* ABOUT THIS TASK: Write every line below out again exactly, images omitted.

__________

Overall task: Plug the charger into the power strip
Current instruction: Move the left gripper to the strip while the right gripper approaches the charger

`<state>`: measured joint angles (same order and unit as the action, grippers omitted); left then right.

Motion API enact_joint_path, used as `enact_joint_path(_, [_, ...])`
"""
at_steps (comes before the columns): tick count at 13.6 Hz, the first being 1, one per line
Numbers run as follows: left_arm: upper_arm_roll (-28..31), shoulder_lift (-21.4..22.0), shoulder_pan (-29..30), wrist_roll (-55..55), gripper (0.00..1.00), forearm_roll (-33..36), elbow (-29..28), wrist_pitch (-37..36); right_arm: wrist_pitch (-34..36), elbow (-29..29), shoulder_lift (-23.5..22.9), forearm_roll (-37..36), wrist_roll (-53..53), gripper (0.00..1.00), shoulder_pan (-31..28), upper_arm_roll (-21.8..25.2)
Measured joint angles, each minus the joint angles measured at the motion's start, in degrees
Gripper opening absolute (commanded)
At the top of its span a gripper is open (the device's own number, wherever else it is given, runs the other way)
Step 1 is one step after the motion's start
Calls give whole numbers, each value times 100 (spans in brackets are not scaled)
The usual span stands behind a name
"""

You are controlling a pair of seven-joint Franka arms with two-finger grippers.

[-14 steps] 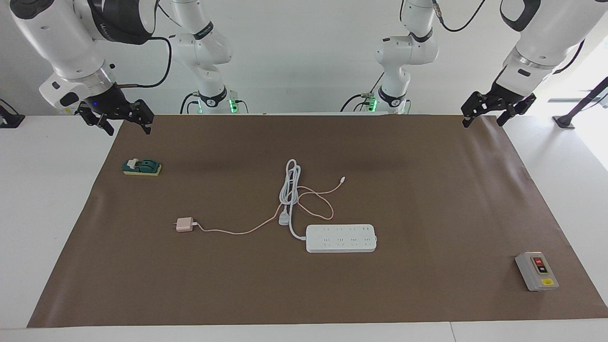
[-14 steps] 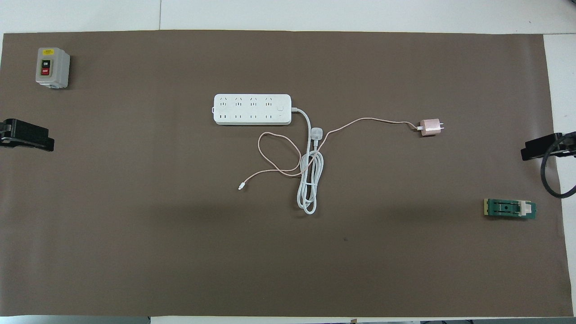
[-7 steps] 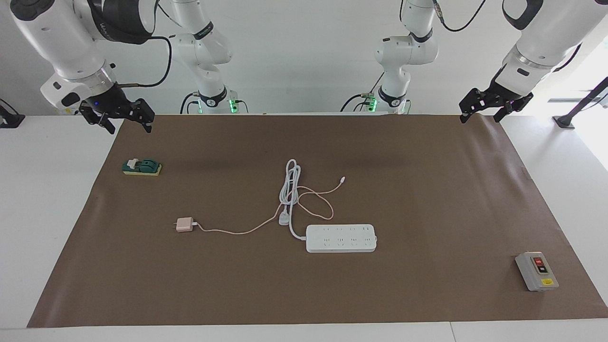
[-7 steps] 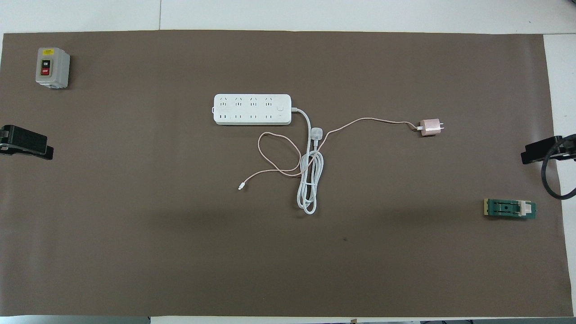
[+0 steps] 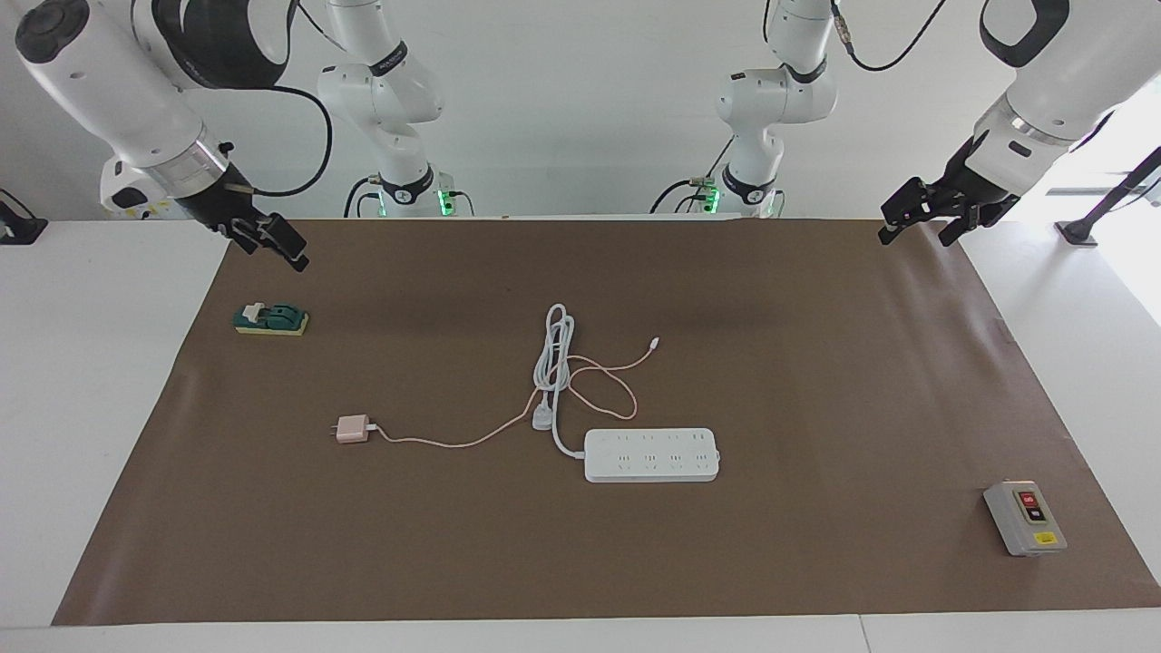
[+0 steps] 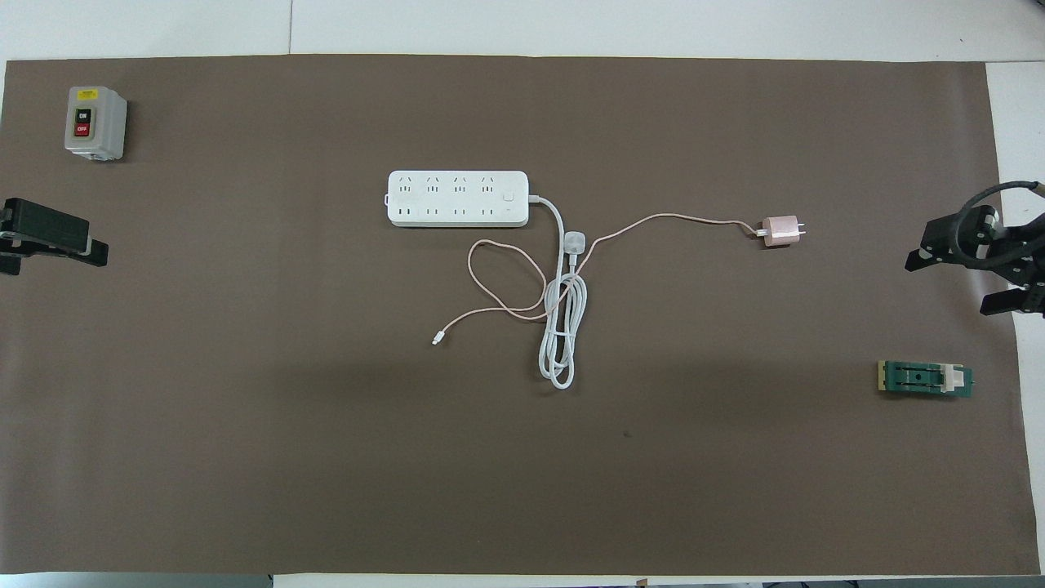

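Observation:
The charger (image 5: 353,429) (image 6: 780,231), a small pale-pink cube, lies on the brown mat toward the right arm's end. Its thin pink cable runs in loops to the middle. The white power strip (image 5: 651,454) (image 6: 457,198) lies flat mid-table, sockets up, and its thick white cord is coiled nearer the robots. My right gripper (image 5: 277,247) (image 6: 953,286) hangs open and empty over the mat's edge, well away from the charger. My left gripper (image 5: 914,238) (image 6: 73,245) hangs open and empty over the other end of the mat.
The strip's round white plug (image 5: 542,417) (image 6: 575,242) lies on the pink cable beside the strip. A green and yellow block (image 5: 271,319) (image 6: 925,378) sits below the right gripper. A grey box with red and black buttons (image 5: 1025,518) (image 6: 95,122) stands at the left arm's end.
The right gripper has turned and swung inward over the mat's edge. The left gripper has shifted slightly. The charger and power strip have not moved.

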<state>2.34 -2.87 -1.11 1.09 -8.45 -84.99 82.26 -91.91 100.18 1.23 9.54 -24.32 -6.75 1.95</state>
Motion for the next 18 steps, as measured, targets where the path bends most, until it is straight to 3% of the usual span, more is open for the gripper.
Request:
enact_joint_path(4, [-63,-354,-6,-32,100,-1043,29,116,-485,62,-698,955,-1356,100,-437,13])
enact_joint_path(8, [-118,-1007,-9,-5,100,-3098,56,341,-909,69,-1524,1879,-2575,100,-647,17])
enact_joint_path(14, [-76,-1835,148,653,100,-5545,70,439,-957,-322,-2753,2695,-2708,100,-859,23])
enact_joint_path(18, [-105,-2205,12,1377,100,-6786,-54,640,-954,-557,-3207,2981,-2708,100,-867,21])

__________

* RESULT FOR THIS EXERCISE:
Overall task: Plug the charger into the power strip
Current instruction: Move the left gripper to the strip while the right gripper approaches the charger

`<state>`: measured joint angles (same order and unit as the action, grippers omitted); left then right.

Motion API enact_joint_path, used as `enact_joint_path(_, [_, ...])`
"""
at_steps (comes before the columns): tick count at 13.6 Hz, the first being 1, one per line
Numbers run as follows: left_arm: upper_arm_roll (-28..31), shoulder_lift (-21.4..22.0), shoulder_pan (-29..30), wrist_roll (-55..55), gripper (0.00..1.00), forearm_roll (-33..36), elbow (-29..28), wrist_pitch (-37..36); right_arm: wrist_pitch (-34..36), elbow (-29..29), shoulder_lift (-23.5..22.9), forearm_roll (-37..36), wrist_roll (-53..53), gripper (0.00..1.00), shoulder_pan (-31..28), upper_arm_roll (-21.8..25.2)
Measured joint angles, each minus the joint angles measured at the motion's start, in degrees
Gripper opening absolute (commanded)
At the top of its span a gripper is open (the device's own number, wherever else it is given, runs the other way)
Step 1 is one step after the motion's start
Calls give whole numbers, each value times 100 (spans in brackets are not scaled)
The usual span stands behind a name
"""

You are controlling a pair of seven-joint Franka arms with two-finger grippers.

[-14 steps] 
[-14 steps] 
[-7 steps] 
[-7 steps] 
[+0 steps] 
[+0 steps] 

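Observation:
The charger (image 5: 353,429) (image 6: 780,231), a small pale-pink cube, lies on the brown mat toward the right arm's end. Its thin pink cable runs in loops to the middle. The white power strip (image 5: 651,454) (image 6: 457,198) lies flat mid-table, sockets up, and its thick white cord is coiled nearer the robots. My right gripper (image 5: 277,247) (image 6: 953,286) hangs open and empty over the mat's edge, well away from the charger. My left gripper (image 5: 914,238) (image 6: 73,245) hangs open and empty over the other end of the mat.
The strip's round white plug (image 5: 542,417) (image 6: 575,242) lies on the pink cable beside the strip. A green and yellow block (image 5: 271,319) (image 6: 925,378) sits below the right gripper. A grey box with red and black buttons (image 5: 1025,518) (image 6: 95,122) stands at the left arm's end.
The right gripper has turned and swung inward over the mat's edge. The left gripper has shifted slightly. The charger and power strip have not moved.
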
<state>2.34 -2.87 -1.11 1.09 -8.45 -84.99 82.26 -91.91 100.18 1.23 9.54 -24.32 -6.75 1.95</state>
Motion for the next 18 steps, as measured, targets where the path bends most, until it is straight to 3% of the usual span, more is open for the gripper.
Request:
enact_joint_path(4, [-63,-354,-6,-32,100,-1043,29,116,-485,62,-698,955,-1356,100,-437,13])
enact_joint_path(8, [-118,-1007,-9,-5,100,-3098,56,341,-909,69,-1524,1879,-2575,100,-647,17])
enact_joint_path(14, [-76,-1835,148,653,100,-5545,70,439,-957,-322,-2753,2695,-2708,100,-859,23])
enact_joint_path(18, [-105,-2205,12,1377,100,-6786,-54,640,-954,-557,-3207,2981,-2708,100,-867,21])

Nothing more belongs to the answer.